Neural Speech and Audio Coding

Work with the Speech Processing and Auditory Perception Lab at UCLA and Qualcomm

Neural audio codecs compress audio into discrete tokens that can be fed directly into token-based language models, but they face a fundamental tradeoff: traditional codecs preserve acoustic detail well yet carry little semantic information, while recent hybrid codecs add semantics through distillation at the cost of reconstruction quality. This work introduces STACodec, a unified codec that injects semantic information from self-supervised learning models into the first layer of residual vector quantization through semantic token assignment. To remove the reliance on an external SSL tokenizer and stay efficient at inference, a semantic pre-distillation module predicts the semantic tokens directly for assignment to the first quantization layer. STACodec outperforms existing hybrid codecs on both audio reconstruction and downstream semantic tasks, striking a better balance between acoustic fidelity and semantic capability.

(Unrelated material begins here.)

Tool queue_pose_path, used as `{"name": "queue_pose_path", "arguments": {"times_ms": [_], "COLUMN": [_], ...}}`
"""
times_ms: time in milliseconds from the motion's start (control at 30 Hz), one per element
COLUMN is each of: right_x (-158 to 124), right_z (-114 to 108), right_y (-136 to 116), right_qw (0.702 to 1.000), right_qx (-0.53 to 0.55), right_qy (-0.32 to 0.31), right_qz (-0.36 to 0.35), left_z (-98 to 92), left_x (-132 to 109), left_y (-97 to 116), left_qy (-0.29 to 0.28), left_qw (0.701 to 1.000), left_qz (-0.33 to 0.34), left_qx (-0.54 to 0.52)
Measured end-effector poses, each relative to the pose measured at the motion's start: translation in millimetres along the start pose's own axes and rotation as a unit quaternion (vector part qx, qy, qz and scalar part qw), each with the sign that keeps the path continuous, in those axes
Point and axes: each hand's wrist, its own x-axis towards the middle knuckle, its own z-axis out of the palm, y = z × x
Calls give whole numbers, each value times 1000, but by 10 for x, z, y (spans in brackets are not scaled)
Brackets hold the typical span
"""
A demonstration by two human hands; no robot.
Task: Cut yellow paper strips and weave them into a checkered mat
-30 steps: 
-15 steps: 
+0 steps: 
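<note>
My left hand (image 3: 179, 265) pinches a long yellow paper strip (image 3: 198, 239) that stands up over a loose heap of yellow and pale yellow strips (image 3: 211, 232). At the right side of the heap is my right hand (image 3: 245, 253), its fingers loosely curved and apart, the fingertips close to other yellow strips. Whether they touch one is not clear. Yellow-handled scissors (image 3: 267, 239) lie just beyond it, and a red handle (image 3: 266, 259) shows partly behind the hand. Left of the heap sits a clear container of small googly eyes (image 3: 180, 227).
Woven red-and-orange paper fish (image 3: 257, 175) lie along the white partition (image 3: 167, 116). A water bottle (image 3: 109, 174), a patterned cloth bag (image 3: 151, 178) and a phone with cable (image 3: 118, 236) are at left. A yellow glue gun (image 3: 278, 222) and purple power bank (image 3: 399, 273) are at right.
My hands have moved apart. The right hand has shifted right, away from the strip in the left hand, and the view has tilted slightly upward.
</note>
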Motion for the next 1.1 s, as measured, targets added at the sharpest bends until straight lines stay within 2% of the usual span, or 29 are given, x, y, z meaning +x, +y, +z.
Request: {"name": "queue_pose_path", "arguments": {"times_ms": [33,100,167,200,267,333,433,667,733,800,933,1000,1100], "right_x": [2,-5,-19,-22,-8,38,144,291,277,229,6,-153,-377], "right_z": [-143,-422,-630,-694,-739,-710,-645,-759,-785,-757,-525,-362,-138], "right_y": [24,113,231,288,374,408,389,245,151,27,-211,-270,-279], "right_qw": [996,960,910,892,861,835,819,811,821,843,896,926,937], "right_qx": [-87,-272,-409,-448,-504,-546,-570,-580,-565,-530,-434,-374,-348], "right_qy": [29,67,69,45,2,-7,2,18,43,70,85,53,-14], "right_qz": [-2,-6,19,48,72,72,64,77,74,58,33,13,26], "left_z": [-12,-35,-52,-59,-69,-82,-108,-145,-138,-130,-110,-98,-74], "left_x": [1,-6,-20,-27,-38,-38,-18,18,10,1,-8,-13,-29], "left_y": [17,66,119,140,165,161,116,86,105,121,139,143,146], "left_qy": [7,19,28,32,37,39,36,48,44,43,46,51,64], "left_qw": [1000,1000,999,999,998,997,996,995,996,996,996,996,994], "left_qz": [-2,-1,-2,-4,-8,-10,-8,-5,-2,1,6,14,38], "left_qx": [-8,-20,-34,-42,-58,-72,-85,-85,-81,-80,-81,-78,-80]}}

This work was presented at ICASSP 2026, and can be accessed here

The code can be accessed here

A related strand of this work comes from a summer 2025 research internship at Qualcomm’s Audio & ML Research group in San Diego, focused on neural speech coding. The internship developed and optimized multi-bitrate speech coding methods aimed at practical deployment in resource-constrained conditions, exploring novel approaches to balance speech quality against bitrate efficiency in low-resource scenarios. Codec performance was designed and evaluated under challenging real-world conditions, including background noise, packet loss, and speaker variability.